Según un nuevo estudio desde el Instituto Postdam para la Investigación del Impacto Climático, se está viendo una ralentización de la circulación de los grandes océanos, que entre algunos roles, ayuda a que parcialmente circule la corriente del Golfo hacia la costa este de Estados Unidos. Las consecuencias de esta lentitud en el movimiento de los océanos podrían ser nefastas incluso para lo que sería un aumento del nivel del mar en ciudades como Nueva York o Boston.

La corriente del Golfo transporta más agua que todos los ríos del planeta combinados. Pero esta es sola una parte del sistema de océanos que convergen y que son solamente una parte de la circulación termohalina global (movimientos internos de agua en el océano profundo ocasionados por las diferencias de densidad de las masas de agua).

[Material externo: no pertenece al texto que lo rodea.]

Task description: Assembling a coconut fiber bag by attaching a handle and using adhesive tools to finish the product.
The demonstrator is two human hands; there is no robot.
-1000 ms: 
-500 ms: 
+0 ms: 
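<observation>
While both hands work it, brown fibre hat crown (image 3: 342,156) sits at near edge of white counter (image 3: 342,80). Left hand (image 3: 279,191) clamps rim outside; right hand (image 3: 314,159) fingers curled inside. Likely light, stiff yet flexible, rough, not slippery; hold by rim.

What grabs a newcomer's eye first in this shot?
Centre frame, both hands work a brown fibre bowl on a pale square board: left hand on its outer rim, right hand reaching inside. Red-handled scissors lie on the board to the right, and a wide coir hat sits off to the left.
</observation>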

Para lo que es todo este sistema, uno de los puntos clave se encuentra en el océano del Océano Atlántico del Norte. Aquí la corriente del Golfo fluye en lo que serían aguas más frías y llega en lo que es llamado como la corriente del Atlántico del Norte. Esta fuente fluye todavía a latitudes más al norte hasta que llega a un punto que se torna más fría, lo que consigue que el agua salina se hunda debido a su mayor densidad, para que desde las profundidades finalmente vuelva al sur.

Thermohaline global

Esta circulación juega un papel principal en el clima ya que trae aguas cálidas al norte ayudando al clima en Europa, y trae de vueltas agua fría a los trópicos consiguiendo el efecto contrario.

Este sistema tiene un punto clave vulnerable. Lo que mantiene que todo siga su curso hacia el Atlántico Norte es el hecho de que el agua salina fría es más densa que la cálida, por lo cual se hunde. Por lo que si hay mucho hielo que se derrita en la región, digamos desde Groenlandia, esta confluye con el agua salina perdiendo esa densidad por lo cual reduce su tendencia a hundirse en las profundidades para luego volver al sur.

Esto podría conllevar a una ralentización del propio movimiento de los océanos con todo lo que acontecería, aunque los científicos avisan de que no llegarían a tales desastres como hemos podido ver en algunas películas de Hollywood, no quedaría tan remota esta posibilidad.